A new collaborative organization for sea ice model development, the CICE Consortium, has devised quality control procedures to maintain the integrity of its numerical codes’ physical representations, enabling broad participation from the scientific community in the Consortium’s open software development environment.
Using output from five coupled and uncoupled configurations of the Los Alamos Sea Ice Model, CICE, the authors formulated quality control methods that exploit common statistical properties of sea ice thickness, which are used to efficiently test for significant changes in model results when the code is altered. Modifications to the code are assessed using criteria that account for the high level of autocorrelation in sea ice time series, along with a skill metric that searches for hemispheric changes in model answers across an array of different CICE configurations.

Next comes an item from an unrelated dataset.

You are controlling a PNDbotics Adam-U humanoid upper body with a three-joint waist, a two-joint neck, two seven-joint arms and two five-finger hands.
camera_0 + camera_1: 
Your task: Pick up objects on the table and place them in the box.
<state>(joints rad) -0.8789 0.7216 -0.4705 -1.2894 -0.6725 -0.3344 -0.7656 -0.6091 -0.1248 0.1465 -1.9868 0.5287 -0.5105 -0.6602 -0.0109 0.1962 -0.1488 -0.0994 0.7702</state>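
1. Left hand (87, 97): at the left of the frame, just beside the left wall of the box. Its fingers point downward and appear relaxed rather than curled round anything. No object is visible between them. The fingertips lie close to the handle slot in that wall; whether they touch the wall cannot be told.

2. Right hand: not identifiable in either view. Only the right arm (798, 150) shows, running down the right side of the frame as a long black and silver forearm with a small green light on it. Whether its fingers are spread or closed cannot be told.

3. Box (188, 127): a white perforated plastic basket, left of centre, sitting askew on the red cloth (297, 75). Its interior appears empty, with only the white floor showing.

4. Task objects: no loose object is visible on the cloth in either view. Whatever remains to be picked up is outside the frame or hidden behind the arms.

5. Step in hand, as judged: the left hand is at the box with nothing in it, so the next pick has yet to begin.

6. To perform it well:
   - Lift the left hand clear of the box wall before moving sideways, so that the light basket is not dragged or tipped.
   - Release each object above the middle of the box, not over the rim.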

Quality control of community sea ice codes has, until now, been somewhat subjective. These statistical tests grade new additions and changes to CICE into four categories, ranging from bit-for-bit amendments to significant, answer-changing upgrades. In addition to providing a classification procedure for modifications to existing code, these metrics also provide objective guidance for assessing new physical representations and code functionality.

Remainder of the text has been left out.